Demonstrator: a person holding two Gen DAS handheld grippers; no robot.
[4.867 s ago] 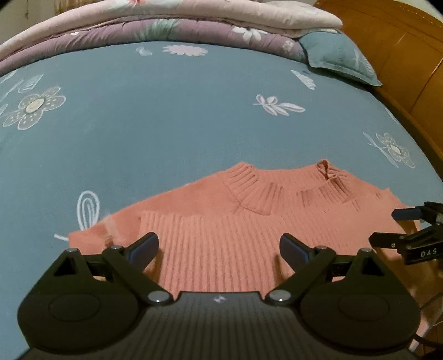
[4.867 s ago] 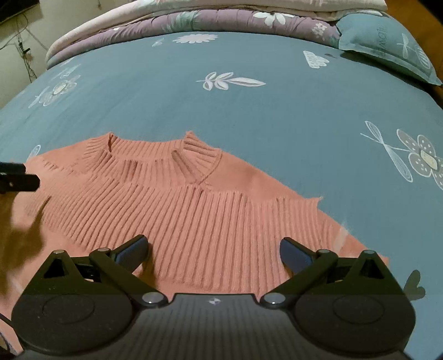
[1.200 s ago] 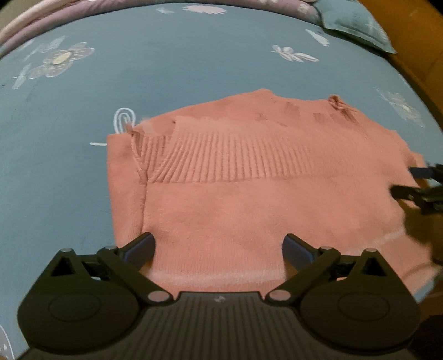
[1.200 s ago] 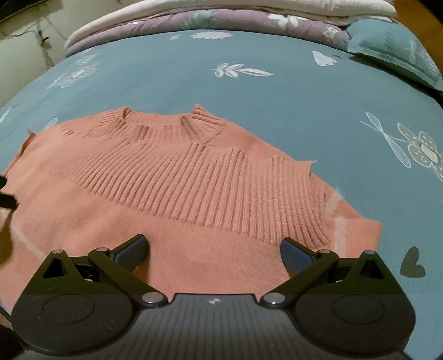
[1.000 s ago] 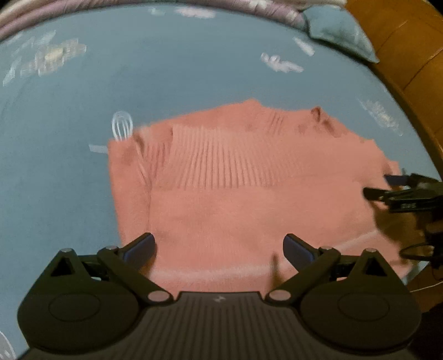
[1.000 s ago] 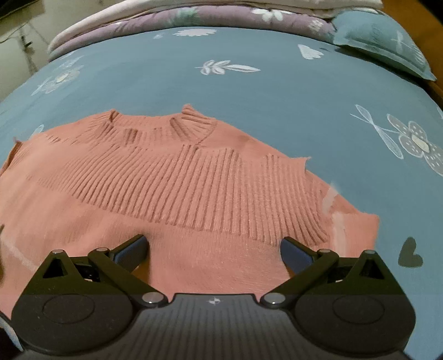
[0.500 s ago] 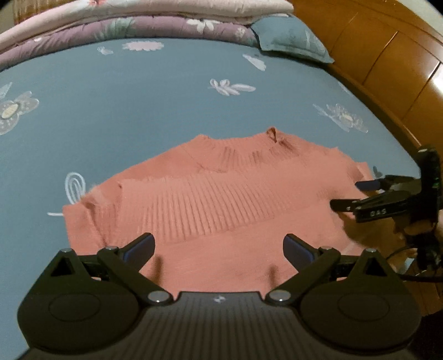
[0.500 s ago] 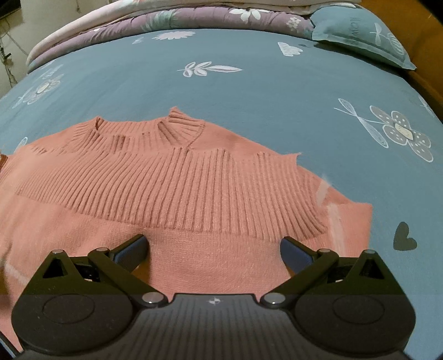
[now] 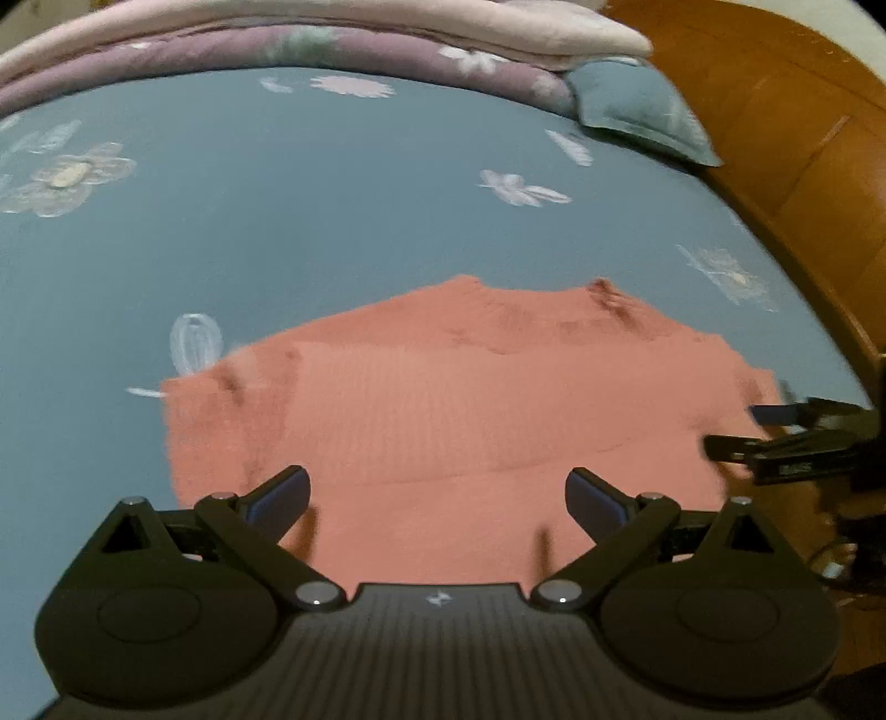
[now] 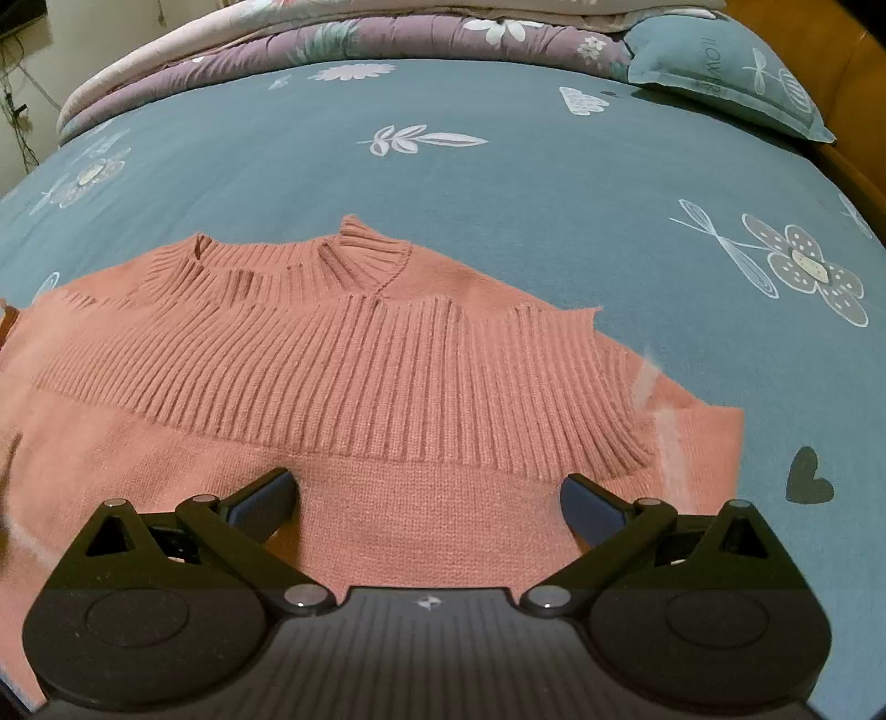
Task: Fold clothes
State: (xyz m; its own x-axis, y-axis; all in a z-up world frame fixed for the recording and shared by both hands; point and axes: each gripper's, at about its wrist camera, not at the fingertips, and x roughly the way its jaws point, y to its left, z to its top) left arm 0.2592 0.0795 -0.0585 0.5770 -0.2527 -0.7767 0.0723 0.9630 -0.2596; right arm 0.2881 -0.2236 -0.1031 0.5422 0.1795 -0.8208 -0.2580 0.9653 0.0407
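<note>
A salmon-pink knit sweater (image 10: 343, 376) lies flat on the blue floral bedsheet (image 10: 554, 183), collar pointing away, with a ribbed band folded across its upper half. My right gripper (image 10: 426, 498) hovers open over the sweater's near plain part, nothing between its fingers. In the left wrist view, which is blurred, the same sweater (image 9: 454, 410) fills the middle. My left gripper (image 9: 437, 493) is open above its near edge. The right gripper (image 9: 742, 429) shows there at the sweater's right edge, jaws apart.
Folded quilts in purple and pink (image 10: 343, 27) are stacked at the far end of the bed, with a blue pillow (image 10: 720, 72) at the far right. A wooden headboard or bed frame (image 9: 803, 166) runs along the right side.
The left gripper's view has swung up and back, so the sweater sits farther away and more bed shows. The right gripper has shifted slightly. Both stay open and the sweater lies unmoved.
</note>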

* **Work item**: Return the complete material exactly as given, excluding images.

* **Task output**:
Demonstrator: a person holding two Gen DAS handheld grippers; no robot.
[4.867 s ago] 
[4.867 s ago] 
[1.200 s ago] 
[1.200 s ago] 
[1.000 s ago] 
[1.000 s ago] 
[0.500 s ago] 
[0.500 s ago] 
[now] 
[now] 
Task: Fold clothes
State: (xyz m; its own x-axis, y-axis; all in a z-up world frame fixed for the recording and shared by both hands; point and axes: each gripper's, at about its wrist camera, not at the fingertips, and x roughly the way its jaws point, y to its left, z to its top) left arm 0.2592 0.0795 -0.0585 0.5770 -0.2527 -0.7767 0.0723 0.9630 -0.2596; right arm 0.2881 -0.2236 -0.1031 0.5422 0.1795 -0.8208 -0.2580 0.9653 0.0407
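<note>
A salmon-pink knit sweater (image 10: 343, 376) lies flat on the blue floral bedsheet (image 10: 554, 183), collar pointing away, with a ribbed band folded across its upper half. My right gripper (image 10: 426, 498) hovers open over the sweater's near plain part, nothing between its fingers. In the left wrist view, which is blurred, the same sweater (image 9: 454, 410) fills the middle. My left gripper (image 9: 437, 493) is open above its near edge. The right gripper (image 9: 742, 429) shows there at the sweater's right edge, jaws apart.
Folded quilts in purple and pink (image 10: 343, 27) are stacked at the far end of the bed, with a blue pillow (image 10: 720, 72) at the far right. A wooden headboard or bed frame (image 9: 803, 166) runs along the right side.
The left gripper's view has swung up and back, so the sweater sits farther away and more bed shows. The right gripper has shifted slightly. Both stay open and the sweater lies unmoved.
</note>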

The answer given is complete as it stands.